Раньше Лота не произносила столь длинных и пылких монологов; результатом стал приступ кашля, сотрясший хрупкое изнуренное тело. Я обещала не мешать Лоте. Если в одиночестве ей спокойнее, чем со мной, даже когда я молчу, она имеет право на такой отдых. И мисс Элдерсон, конечно, с этим согласится.
Обе сиделки были молоды, энергичны и оптимистичны; обе привыкли к капризам больных. Я сразу четко разъяснила, что от них требуется находиться при мисс Хаммонд, не докучая ей ни словом, ни действием, и бдительно следить за ее телесным комфортом. С той поры Лота проводила вечера одна: читала или невесомой слабой рукой делала зарисовки. Всегда это были пейзажи, особенно нас очаровавшие во время катания или пеших прогулок (Лота помнила их уже довольно смутно). Периодически она бралась вышивать узор, который ей не суждено было закончить, и в ее корзинке для рукоделия такие клочки материи лежали ворохом.

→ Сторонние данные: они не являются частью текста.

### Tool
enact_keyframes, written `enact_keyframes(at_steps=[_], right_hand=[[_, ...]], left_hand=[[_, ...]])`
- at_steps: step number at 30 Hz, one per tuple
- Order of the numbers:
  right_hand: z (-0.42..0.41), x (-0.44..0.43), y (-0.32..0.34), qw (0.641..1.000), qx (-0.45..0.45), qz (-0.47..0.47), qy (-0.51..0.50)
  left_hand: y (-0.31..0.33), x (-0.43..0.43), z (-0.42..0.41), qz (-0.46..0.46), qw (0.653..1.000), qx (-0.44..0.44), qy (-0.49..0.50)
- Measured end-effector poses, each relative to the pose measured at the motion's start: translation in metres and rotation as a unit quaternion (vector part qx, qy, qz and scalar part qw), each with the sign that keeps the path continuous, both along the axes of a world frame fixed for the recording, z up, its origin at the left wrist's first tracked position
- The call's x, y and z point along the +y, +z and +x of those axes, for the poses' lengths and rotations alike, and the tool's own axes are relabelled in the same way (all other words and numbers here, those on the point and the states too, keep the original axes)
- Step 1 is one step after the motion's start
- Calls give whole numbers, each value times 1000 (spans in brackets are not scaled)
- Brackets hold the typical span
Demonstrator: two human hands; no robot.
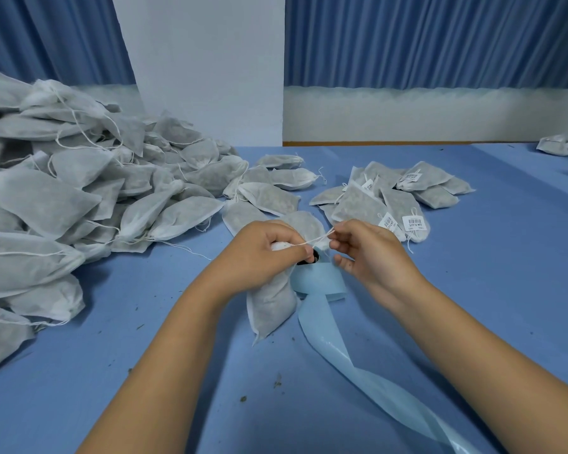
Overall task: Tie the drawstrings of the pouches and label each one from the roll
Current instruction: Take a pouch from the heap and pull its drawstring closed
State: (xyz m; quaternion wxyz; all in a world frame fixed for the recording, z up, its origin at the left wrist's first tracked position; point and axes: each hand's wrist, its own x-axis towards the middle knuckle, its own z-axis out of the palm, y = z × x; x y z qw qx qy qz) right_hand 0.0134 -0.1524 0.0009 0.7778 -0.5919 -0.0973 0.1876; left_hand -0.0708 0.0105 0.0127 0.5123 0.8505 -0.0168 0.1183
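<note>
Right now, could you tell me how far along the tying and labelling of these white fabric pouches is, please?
Done: a small cluster of white pouches bearing barcode labels lies right of centre. In hand: the left hand grips one pouch by its neck while the right hand pinches its thin white drawstring, above the pale blue label roll. Left: the large heap of unlabelled pouches, so most remains.

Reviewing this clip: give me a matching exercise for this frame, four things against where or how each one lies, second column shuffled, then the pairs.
Things:
1. big pouch heap
2. barcode-labelled pouches
3. pouch being tied
4. blue liner strip

Places or states:
A. trails toward the lower right
B. neck gripped by the left hand
C. piled at the left, no labels showing
D. lying beyond the right hand, which pinches the drawstring

Pairs: 1-C, 2-D, 3-B, 4-A
</note>
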Motion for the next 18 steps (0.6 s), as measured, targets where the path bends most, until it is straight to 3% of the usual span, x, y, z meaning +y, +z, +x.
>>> enact_keyframes(at_steps=[4, 11, 15, 18], right_hand=[[1, 1, -1, 1000, 5, 23, -7], [4, -1, -1, 996, -74, 42, -28], [-3, 1, -3, 982, -186, 13, -28], [-13, 3, -4, 951, -309, -13, -12]], left_hand=[[-1, 0, 1, -4, 1000, 5, 17], [2, 17, 1, -37, 994, 28, 101], [2, 21, 2, -60, 987, 16, 149], [4, 18, 5, -121, 974, -15, 188]])
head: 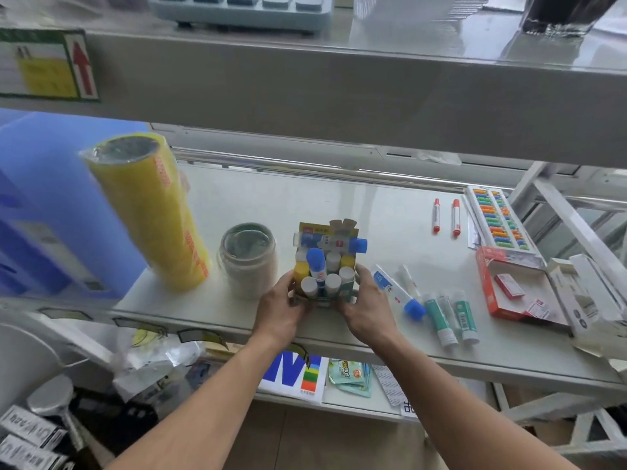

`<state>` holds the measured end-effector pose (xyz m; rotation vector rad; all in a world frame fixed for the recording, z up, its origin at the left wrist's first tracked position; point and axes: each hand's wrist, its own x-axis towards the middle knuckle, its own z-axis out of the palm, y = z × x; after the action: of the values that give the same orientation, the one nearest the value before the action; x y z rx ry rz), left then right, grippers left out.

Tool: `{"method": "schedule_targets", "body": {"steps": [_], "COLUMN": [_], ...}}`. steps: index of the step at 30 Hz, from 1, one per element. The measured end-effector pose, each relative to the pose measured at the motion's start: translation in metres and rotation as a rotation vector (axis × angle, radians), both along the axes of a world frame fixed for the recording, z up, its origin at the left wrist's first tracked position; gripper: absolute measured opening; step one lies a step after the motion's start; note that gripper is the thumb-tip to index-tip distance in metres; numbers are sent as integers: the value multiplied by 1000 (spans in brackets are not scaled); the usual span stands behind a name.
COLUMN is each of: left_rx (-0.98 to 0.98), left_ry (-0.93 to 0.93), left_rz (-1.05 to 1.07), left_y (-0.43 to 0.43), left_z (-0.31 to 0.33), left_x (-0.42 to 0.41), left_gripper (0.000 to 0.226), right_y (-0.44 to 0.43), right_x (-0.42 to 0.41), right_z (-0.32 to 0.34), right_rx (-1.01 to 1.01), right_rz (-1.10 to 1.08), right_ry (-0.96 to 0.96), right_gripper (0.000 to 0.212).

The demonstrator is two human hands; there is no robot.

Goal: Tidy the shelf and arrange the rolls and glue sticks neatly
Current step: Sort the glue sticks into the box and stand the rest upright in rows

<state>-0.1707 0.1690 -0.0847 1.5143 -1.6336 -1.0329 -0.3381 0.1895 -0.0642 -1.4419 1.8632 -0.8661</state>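
Observation:
A small cardboard box of glue sticks (326, 266) stands near the front edge of the white shelf (339, 198), with white, yellow and blue caps showing and one blue-capped stick lying across its top. My left hand (282, 306) grips its left side and my right hand (365, 305) grips its right side. Left of the box stands a short clear tape roll (247, 257), and further left a tall yellow tape roll (149, 212) leans tilted. Loose glue sticks (400, 291) and green tubes (451, 317) lie to the right of the box.
A blue plastic box (44, 205) fills the shelf's left end. Two red markers (446, 217), a tray of coloured pieces (497, 217), an open red carton (519, 290) and white boxes (587, 300) occupy the right. Another shelf (339, 96) overhangs above; packets lie on the one below.

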Motion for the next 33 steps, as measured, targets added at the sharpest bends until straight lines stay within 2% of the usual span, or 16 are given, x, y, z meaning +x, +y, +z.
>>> {"method": "schedule_targets", "body": {"steps": [9,12,14,16,19,23,25,29,31,33], "left_rx": [-5,-193,-360,-438,-409,-420,-449,-581,-666,-727], "left_ry": [-23,-89,-77,-83,-153,-243,-262,-248,-232,-214], "left_rz": [-12,50,109,106,64,14,20,10,7,-11], "left_y": [4,23,31,27,11,6,6,8,10,10], "left_z": [10,27,44,63,83,95,104,141,166,190], "left_x": [-3,-5,-9,-13,-17,-15,-12,-14,-21,-35], "left_gripper": [43,60,65,59,45,32,33,32,31,32], "right_y": [-2,3,-3,-18,-40,-45,-43,-35,-33,-32], "right_x": [-6,-17,-27,-35,-38,-40,-47,-76,-101,-127], "right_z": [2,16,34,48,58,59,61,82,94,108], "right_rx": [66,51,-20,-14,63,48,27,-31,-104,-198], "right_rz": [16,-42,-119,-151,-112,-69,-69,-100,-141,-187], "right_ry": [-33,-165,-302,-372,-393,-369,-428,-710,-754,-711], "right_gripper": [81,87,79,69,58,28,22,21,13,6]}}
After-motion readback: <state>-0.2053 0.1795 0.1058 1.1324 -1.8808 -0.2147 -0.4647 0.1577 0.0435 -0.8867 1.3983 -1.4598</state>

– Читать она подолгу не может, а рукодельничает минут десять кряду, не больше, – сообщила мне сиделка. – Дремлет целый вечер, а то вдруг встанет, пройдется по комнате да и остановится перед этим тусклым старым зеркалом. Ей нравится в него глядеться, бедняжке, а ведь не может она не замечать, до какой степени поблекла.

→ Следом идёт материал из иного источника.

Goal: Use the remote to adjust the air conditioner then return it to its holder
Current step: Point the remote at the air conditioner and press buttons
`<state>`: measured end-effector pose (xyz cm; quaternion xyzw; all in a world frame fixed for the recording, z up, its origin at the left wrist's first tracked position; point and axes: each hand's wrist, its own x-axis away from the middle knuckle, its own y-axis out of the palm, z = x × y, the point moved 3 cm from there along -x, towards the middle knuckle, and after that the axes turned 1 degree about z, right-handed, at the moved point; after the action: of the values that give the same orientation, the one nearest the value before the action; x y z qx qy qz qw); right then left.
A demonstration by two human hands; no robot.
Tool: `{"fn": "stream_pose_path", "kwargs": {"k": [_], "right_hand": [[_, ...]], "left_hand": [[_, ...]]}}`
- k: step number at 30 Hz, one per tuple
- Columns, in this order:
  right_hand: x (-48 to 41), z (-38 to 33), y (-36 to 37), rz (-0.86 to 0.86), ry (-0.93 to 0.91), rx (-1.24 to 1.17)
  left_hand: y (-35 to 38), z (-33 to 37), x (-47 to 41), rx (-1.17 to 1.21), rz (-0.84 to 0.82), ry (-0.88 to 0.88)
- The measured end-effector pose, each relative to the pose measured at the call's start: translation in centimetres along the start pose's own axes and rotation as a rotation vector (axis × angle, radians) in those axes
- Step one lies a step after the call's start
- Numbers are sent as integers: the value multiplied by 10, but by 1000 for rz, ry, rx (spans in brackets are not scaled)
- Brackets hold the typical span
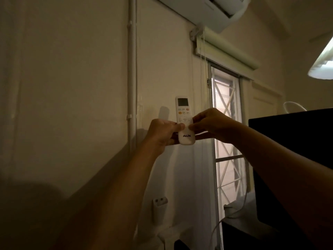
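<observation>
A white remote (pixel 183 112) with a small screen and orange buttons is held upright in front of the wall, its top toward the air conditioner (pixel 203 11) mounted high above. My left hand (pixel 163 134) grips its lower left side, thumb on the front. My right hand (pixel 212 125) pinches its right edge, thumb near the lower buttons. The remote's empty white holder (pixel 159 211) is fixed to the wall low down, well below both hands.
A window with a white grille (pixel 228 123) is to the right, under a rolled blind (pixel 225 49) with hanging cords. A white pipe (pixel 132 74) runs down the wall. A dark cabinet (pixel 292 159) stands at right. A lamp (pixel 322 62) glows at upper right.
</observation>
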<state>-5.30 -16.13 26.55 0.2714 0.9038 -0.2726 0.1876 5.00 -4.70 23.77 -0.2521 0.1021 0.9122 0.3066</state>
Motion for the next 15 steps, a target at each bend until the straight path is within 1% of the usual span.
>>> {"fn": "stream_pose_path", "kwargs": {"k": [11,15], "right_hand": [[22,-66,-92,247,17,145],[32,-86,-120,314,-1,117]], "left_hand": [[74,78,-21,109,-220,129],[96,99,-21,165,-279,172]]}}
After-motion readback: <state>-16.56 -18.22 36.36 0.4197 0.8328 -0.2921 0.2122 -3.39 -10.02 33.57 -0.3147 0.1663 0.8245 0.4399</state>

– Она все замечает, и сердце у нее разрывается. Хорошо бы удалить из дома все зеркала, – сказала я, вспомнив, какой цветущий вид имела Лота всего шесть месяцев назад.
– А еще она перебирает дедушкины бумаги, – продолжила сиделка. – Чаще всего я вижу ее со старой рукописью.
– Наверное, это дневник покойного мистера Хаммонда, – сказала я.
– Пожалуй; только странно, что мисс Хаммонд интересуется записями старого джентльмена.
И впрямь это было странно. Впрочем, с тех пор как я переступила порог обреченного несчастьям дома, все фантазии и предпочтения Лоты казались мне странными. Даже в отношениях с женихом она не походила на других девушек. Она рассердилась, когда я сказала, что надобно сообщить капитану Холбруку об ее болезни: тогда ему, наверное, дадут отпуск, и он приедет хотя бы на несколько дней.
– Нет, – заявила Лота. – Не дай ему бог, увидеть меня такой. Я выглядела скверно, уже когда мы прощались, – хватит с Джорджа и этих воспоминаний. Сейчас я еще больше подурнела, и продолжаю дурнеть… О, Хелен, когда я думаю о неизбежном…
Она закрыла лицо руками, и ее хрупкие плечи стали вздрагивать. Лота рыдала. Не скоро смогла я ее успокоить, и отчаяние, которого Лота не сдержала, еще ужаснее казалось по контрасту с ее вечной бравадой.